Your instructions -> Where the material below has a line containing "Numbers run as", start repeating exactly, and keep going through the line containing "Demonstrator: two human", with no other lines.
Segment Open
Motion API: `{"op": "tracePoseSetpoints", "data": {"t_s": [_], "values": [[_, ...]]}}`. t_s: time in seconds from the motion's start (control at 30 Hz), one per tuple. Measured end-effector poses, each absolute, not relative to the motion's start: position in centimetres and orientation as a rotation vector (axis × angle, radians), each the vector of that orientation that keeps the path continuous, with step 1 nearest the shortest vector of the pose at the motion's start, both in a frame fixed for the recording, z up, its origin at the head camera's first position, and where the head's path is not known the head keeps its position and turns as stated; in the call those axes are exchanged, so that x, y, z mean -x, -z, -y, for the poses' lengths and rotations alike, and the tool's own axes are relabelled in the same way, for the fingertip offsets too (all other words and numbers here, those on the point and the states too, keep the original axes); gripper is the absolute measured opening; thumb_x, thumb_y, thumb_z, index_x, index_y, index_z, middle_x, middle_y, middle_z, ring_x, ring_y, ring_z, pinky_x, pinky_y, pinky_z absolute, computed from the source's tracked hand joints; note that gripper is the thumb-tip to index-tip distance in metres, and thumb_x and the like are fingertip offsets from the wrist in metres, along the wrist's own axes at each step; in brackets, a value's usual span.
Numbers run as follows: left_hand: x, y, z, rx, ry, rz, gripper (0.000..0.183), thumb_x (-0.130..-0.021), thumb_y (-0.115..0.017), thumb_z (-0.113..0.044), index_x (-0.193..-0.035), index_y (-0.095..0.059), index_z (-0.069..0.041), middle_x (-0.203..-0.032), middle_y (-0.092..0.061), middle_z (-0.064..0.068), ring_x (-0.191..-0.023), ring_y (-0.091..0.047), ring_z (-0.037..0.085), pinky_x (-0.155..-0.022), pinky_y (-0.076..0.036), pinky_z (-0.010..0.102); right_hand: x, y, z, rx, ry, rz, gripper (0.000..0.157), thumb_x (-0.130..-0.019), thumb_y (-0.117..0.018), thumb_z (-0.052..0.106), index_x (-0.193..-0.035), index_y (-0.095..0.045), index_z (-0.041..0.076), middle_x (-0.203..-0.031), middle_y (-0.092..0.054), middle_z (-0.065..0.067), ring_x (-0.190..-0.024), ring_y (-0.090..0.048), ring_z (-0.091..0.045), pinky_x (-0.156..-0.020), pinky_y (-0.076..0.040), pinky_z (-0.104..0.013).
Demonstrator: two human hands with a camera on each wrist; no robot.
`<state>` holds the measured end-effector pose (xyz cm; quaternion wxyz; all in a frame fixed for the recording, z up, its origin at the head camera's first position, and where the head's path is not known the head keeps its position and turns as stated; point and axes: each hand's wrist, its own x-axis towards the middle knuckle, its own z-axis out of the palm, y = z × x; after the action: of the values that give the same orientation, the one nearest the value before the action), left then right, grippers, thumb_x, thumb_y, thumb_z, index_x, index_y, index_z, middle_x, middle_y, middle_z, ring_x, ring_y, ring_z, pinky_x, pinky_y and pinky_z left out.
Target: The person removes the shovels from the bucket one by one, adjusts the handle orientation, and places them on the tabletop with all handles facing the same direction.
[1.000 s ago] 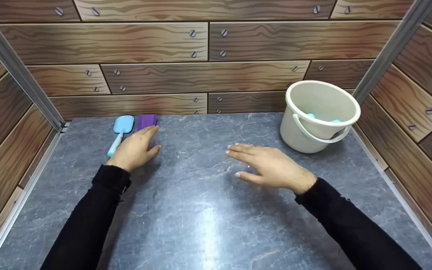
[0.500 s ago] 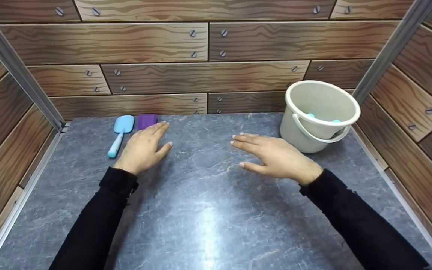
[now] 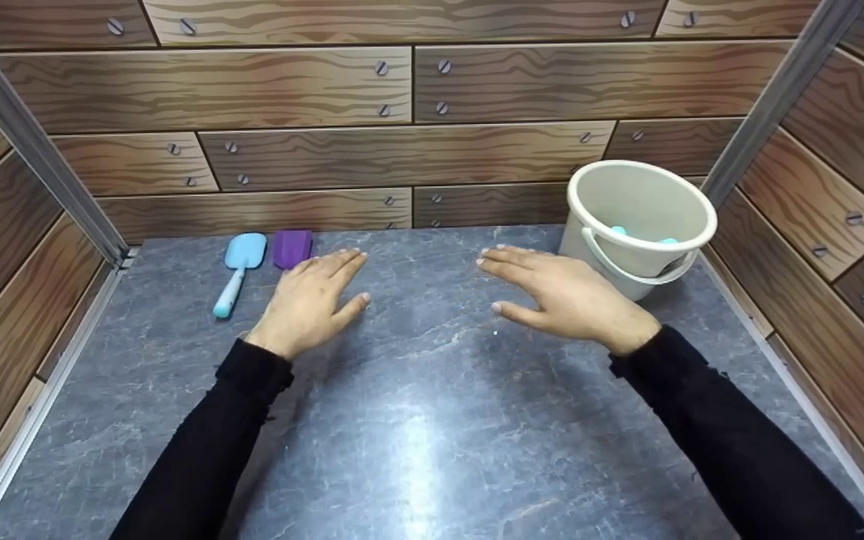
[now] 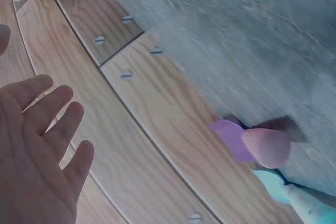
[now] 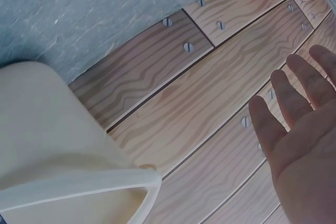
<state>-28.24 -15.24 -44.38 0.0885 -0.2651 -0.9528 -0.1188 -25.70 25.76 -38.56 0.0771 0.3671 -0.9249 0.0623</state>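
Observation:
My left hand (image 3: 308, 304) hovers over the tabletop with its fingers extended and holds nothing. Just beyond its fingers lies a purple toy shovel (image 3: 292, 247), its handle hidden under the hand; in the left wrist view that handle (image 4: 268, 148) looks pinkish. Left of it, a light blue toy shovel (image 3: 245, 251) with a pale teal handle lies flat. My right hand (image 3: 571, 300), also bare and straight-fingered, is in front of a cream bucket (image 3: 642, 199) and overlaps its lower left side in the head view. Inside the bucket, small teal pieces (image 3: 619, 230) partly show.
The grey marbled tabletop (image 3: 432, 375) is bounded by wood-patterned walls (image 3: 312, 82) at the back and both sides. Metal posts (image 3: 766, 97) stand at the back corners. The bucket's carrying handle (image 3: 676, 275) hangs down at its front.
Both hands have moved to the right and farther from the person, staying straight-fingered. More of the blue shovel's handle is uncovered. The shovels and the bucket stay in place.

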Motion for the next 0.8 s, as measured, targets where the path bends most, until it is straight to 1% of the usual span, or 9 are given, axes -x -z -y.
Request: {"op": "tracePoseSetpoints", "data": {"t_s": [0.2,0.33,0.47,0.63,0.8], "values": [[27.4,44.0,14.1,0.863,0.350,2.787,0.072,-0.121,-0.057,-0.051,-0.180,-0.048,-0.010,-0.184,-0.053,0.015,-0.171,-0.052,0.040,-0.146,-0.037,0.065,26.6,38.0,-26.8,-1.032,-0.206,2.775,0.071,-0.116,-0.071,0.051,-0.175,-0.056,0.014,-0.182,-0.057,-0.011,-0.169,-0.056,-0.038,-0.137,-0.050,-0.064],[27.0,43.7,13.4,0.906,0.344,2.770,0.073,-0.121,-0.056,-0.054,-0.180,-0.048,-0.011,-0.184,-0.054,0.014,-0.173,-0.051,0.038,-0.146,-0.037,0.066,26.8,37.5,-27.6,-0.948,-0.229,2.808,0.071,-0.117,-0.071,0.049,-0.177,-0.055,0.016,-0.183,-0.055,-0.012,-0.171,-0.054,-0.038,-0.137,-0.049,-0.066],[26.5,43.5,12.6,0.937,0.322,2.778,0.074,-0.122,-0.054,-0.055,-0.182,-0.045,-0.013,-0.186,-0.052,0.012,-0.174,-0.049,0.036,-0.147,-0.035,0.063,27.1,36.8,-28.4,-0.858,-0.277,2.844,0.069,-0.118,-0.070,0.043,-0.178,-0.053,0.014,-0.185,-0.052,-0.016,-0.172,-0.050,-0.042,-0.140,-0.045,-0.067],[25.9,43.4,11.7,0.989,0.306,2.752,0.073,-0.121,-0.056,-0.053,-0.181,-0.046,-0.012,-0.186,-0.052,0.011,-0.174,-0.049,0.035,-0.148,-0.034,0.063,27.7,36.0,-29.7,-0.757,-0.354,2.881,0.066,-0.119,-0.068,0.038,-0.178,-0.052,0.011,-0.185,-0.051,-0.019,-0.175,-0.046,-0.044,-0.145,-0.038,-0.066],[25.4,43.3,10.9,1.038,0.290,2.705,0.073,-0.121,-0.057,-0.053,-0.180,-0.048,-0.011,-0.185,-0.053,0.012,-0.173,-0.051,0.036,-0.147,-0.036,0.063,28.4,35.5,-31.1,-0.703,-0.385,2.892,0.065,-0.119,-0.068,0.035,-0.177,-0.052,0.009,-0.185,-0.050,-0.021,-0.172,-0.048,-0.047,-0.142,-0.040,-0.069]]}}
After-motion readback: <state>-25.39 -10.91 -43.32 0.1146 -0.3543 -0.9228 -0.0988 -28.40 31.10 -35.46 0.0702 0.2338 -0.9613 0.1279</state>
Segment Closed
Task answer ->
Numbers run as follows: left_hand: x, y, z, rx, ry, rz, gripper (0.000..0.183), thumb_x (-0.130..-0.021), thumb_y (-0.115..0.017), thumb_z (-0.113..0.044), index_x (-0.193..-0.035), index_y (-0.095..0.059), index_z (-0.069..0.041), middle_x (-0.203..-0.032), middle_y (-0.092..0.061), middle_z (-0.064..0.068), ring_x (-0.191..-0.023), ring_y (-0.091..0.047), ring_z (-0.037..0.085), pinky_x (-0.155..-0.022), pinky_y (-0.076..0.036), pinky_z (-0.010..0.102); right_hand: x, y, z, rx, ry, rz, gripper (0.000..0.157), thumb_x (-0.130..-0.019), thumb_y (-0.117..0.018), thumb_z (-0.052..0.106), index_x (-0.193..-0.035), index_y (-0.095..0.045), index_z (-0.041..0.076), middle_x (-0.203..-0.031), middle_y (-0.092..0.054), middle_z (-0.065..0.067), ring_x (-0.190..-0.024), ring_y (-0.090..0.048), ring_z (-0.091..0.045), pinky_x (-0.156..-0.020), pinky_y (-0.076..0.040), pinky_z (-0.104..0.013).
Demonstrator: two human hands with a camera on each wrist; no robot.

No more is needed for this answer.